Instructions to follow:
An exact, complete copy of the data is all that is needed.

Data segment:
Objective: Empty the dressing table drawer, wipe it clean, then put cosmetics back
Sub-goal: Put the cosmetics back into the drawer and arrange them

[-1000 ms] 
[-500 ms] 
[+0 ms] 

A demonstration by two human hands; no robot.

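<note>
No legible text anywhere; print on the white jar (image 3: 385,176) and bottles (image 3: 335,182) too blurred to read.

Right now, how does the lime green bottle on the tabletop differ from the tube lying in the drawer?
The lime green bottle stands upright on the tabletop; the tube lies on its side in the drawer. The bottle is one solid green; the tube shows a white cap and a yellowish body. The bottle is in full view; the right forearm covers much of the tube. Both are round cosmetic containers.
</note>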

Answer section:
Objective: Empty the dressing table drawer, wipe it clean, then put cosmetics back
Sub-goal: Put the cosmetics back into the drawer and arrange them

[-1000 ms] 
[-500 ms] 
[+0 ms] 

A demonstration by two human hands; no robot.

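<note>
No legible text anywhere; print on the white jar (image 3: 385,176) and bottles (image 3: 335,182) too blurred to read.

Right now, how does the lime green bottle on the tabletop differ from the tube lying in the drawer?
The lime green bottle stands upright on the tabletop; the tube lies on its side in the drawer. The bottle is one solid green; the tube shows a white cap and a yellowish body. The bottle is in full view; the right forearm covers much of the tube. Both are round cosmetic containers.
</note>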

That completes the answer to this exercise.